A Machine Learning Based Approach to Reaction Rate Estimation

Matthew S. Johnson,William H. Green
DOI: https://doi.org/10.26434/chemrxiv-2022-c98gc-v2
2023-12-18
Abstract:Chemical kinetic models are vital to accurately predicting phenomena in a wide variety of fields from combustion to atmospheric chemistry to electrochemistry. However, building an accurate chemical kinetic model requires the efficient and accurate estimation of many reaction rate coefficients for many reaction classes with highly variable amounts of available training data. Current techniques for fast automatic rate estimation tend to be poorly optimized and tedious to maintain and extend. We have developed a machine learning algorithm for automatically training subgraph isomorphic decision trees (SIDT) to predict rate coefficients for arbitrary reaction types. This method is fully automatic, scalable to virtually any dataset size, human readable, can incorporate qualitative chemical knowledge from experts and provides detailed uncertainty information for estimates. The accuracy of the algorithm is tested against the state of the art rate rules scheme in the RMG-database for five selected reaction families. The SIDT method is shown to significantly improve estimation accuracy across all reaction families and considered statistics. The estimator uncertainty estimates are validated against actual errors.
Chemistry
What problem does this paper attempt to address?

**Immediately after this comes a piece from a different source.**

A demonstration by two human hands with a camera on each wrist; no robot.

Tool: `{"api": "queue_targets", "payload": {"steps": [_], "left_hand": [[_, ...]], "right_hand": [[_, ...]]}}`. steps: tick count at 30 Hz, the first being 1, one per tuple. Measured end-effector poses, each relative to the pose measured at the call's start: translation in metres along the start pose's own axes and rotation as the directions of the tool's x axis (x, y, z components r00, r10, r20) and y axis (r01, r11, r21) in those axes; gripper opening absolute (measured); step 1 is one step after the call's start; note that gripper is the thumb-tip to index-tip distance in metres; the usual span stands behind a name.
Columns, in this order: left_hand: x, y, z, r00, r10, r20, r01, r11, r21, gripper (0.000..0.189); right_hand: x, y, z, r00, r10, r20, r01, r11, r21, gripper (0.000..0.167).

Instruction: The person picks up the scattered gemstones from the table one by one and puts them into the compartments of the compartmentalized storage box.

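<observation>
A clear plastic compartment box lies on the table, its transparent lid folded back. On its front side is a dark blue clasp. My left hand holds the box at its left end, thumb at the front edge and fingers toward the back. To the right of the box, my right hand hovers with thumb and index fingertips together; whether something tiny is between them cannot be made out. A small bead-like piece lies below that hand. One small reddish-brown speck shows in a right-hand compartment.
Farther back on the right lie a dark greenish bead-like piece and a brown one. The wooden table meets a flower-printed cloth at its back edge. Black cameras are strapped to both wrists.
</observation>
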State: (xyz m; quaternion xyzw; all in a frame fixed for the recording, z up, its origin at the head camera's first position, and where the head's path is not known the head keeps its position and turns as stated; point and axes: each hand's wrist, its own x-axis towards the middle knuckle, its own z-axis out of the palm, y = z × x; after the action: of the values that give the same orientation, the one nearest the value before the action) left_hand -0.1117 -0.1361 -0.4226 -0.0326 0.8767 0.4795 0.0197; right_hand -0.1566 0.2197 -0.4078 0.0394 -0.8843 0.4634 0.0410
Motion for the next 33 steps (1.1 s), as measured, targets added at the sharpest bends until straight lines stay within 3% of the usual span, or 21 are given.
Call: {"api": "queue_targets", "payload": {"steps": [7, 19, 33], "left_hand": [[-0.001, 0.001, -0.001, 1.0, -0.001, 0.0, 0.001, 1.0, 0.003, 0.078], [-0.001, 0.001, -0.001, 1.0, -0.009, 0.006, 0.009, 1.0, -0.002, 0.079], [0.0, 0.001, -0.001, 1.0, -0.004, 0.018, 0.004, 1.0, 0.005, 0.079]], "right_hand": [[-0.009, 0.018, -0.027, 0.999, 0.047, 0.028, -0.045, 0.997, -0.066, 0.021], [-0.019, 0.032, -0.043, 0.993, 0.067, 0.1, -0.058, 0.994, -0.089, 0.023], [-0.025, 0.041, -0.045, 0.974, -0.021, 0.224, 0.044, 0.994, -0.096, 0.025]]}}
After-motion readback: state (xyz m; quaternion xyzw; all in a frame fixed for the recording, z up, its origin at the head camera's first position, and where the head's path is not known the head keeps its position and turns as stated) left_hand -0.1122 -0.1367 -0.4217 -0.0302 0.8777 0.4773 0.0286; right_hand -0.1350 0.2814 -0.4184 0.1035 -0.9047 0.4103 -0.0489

The problem addressed in this paper is how to estimate chemical reaction rates quickly and accurately. Existing techniques are inefficient and difficult to maintain when constructing chemical kinetic models, especially when dealing with a large number of different types of reactions and limited training data. The paper introduces a machine learning-based Subgraph Isomorphism Decision Tree (SIDT) algorithm for predicting rate coefficients of any reaction type. This approach is fully automated, scalable, easy to understand, and incorporates expert qualitative chemical knowledge while providing detailed uncertainty information. Compared to the state-of-the-art rate rule schemes, the SIDT method significantly improves estimation accuracy on all reaction families and statistical metrics, and validates the accuracy of uncertainty estimation. Thus, this paper aims to address the problem of automated, high-precision estimation of chemical reaction rates to facilitate more accurate construction of chemical kinetic models.